Replacement in a topos with an eye to a natural model of TST TST is a typed first order set theory that is essentially the friendly, simple version of Russell's type theory. There are an infinite number of sorts indexed by the natural numbers, each variable belongs to a fixed sort, and there's a membership predicate $\in_n$ for each sort such that only atomic formulae of the form $x_n \in_n y_{n+1}$ are part of the syntax. 
The obvious models of this theory, the natural models, are the ones formed by taking some set as the bottom type, and then type n+1 as the power set of type n. This construction is well known to require some amount of replacement, which is not something easily come by in your average topos.
So my question is primarily for references to the kind of gear one might add to a topos to get better replacement-like features to form something like indexed iterated power objects with a good membership relation. I know it's out there but I just can't seem to track it down!

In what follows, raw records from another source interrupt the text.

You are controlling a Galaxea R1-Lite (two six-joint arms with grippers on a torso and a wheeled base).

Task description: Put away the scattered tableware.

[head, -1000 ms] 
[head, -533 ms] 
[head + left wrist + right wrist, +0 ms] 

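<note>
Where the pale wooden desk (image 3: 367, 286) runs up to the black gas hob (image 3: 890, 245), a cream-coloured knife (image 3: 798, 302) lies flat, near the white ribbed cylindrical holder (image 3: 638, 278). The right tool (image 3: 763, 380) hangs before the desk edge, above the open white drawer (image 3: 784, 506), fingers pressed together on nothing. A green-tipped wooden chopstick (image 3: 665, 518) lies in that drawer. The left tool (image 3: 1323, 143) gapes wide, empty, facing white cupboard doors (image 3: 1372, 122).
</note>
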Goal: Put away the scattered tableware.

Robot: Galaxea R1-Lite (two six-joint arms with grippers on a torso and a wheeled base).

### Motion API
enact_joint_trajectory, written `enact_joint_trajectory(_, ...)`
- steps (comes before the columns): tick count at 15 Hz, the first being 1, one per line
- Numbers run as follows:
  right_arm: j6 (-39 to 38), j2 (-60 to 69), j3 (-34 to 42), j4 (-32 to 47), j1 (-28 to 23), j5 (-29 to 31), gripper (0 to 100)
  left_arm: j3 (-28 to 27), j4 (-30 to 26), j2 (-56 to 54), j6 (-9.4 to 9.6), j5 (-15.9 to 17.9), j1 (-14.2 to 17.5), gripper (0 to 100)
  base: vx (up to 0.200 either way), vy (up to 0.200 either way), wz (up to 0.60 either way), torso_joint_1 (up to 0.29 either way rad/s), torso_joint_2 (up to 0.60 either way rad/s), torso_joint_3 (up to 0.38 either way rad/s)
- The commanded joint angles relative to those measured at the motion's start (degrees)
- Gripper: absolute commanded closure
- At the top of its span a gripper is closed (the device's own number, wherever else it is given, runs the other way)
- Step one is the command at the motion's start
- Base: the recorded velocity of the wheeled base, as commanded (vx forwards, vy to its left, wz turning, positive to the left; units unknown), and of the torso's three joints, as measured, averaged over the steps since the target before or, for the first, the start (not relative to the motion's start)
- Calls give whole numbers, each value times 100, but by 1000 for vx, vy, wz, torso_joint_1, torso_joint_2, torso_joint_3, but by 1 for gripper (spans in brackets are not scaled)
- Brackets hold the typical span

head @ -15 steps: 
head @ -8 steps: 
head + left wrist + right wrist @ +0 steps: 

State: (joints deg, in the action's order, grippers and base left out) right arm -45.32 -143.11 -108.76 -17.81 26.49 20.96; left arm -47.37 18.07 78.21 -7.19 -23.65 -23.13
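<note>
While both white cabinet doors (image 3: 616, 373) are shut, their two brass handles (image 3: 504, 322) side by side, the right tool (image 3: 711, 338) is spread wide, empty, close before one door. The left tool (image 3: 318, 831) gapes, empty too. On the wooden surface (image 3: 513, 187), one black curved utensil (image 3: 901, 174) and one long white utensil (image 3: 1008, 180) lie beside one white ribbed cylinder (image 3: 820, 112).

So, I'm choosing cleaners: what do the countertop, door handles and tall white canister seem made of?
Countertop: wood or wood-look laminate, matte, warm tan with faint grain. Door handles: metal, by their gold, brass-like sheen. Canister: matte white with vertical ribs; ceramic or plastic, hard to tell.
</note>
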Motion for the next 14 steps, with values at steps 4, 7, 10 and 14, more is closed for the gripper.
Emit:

 A: There is a variant of ETCS with replacement, due to Colin McLarty, but I don't think this is really the right approach. For instance, for your specific problem of iterating the power object functor, the real issue is not replacement but rather that the induction principle you get out of the universal property of an NNO is too weak. Here's a non-parametrised axiom scheme that will do what you want:

For every $\mathcal{S}$-indexed endofunctor $F : \mathbb{S} \to \mathbb{S}$, there exist a functor $\bar{F} : \mathcal{S} \to \mathcal{S}_{/ N}$ and natural isomorphisms
  $$z^* \bar{F} X \cong X$$
  $$s^* \bar{F} X \cong F^N \bar{F} X$$
  for every object $X$ in $\mathcal{S}$, where $(N, z, s)$ is an NNO in $\mathcal{S}$.

Of course, we should really allow ourselves parameters, but the parametrised version is very fiddly to state. More debatable is whether we should generalise from endofunctors defined on all of $\mathbb{S}$ to those defined on only the isomorphisms – the latter would match "large" elimination rules in homotopy type theory more closely.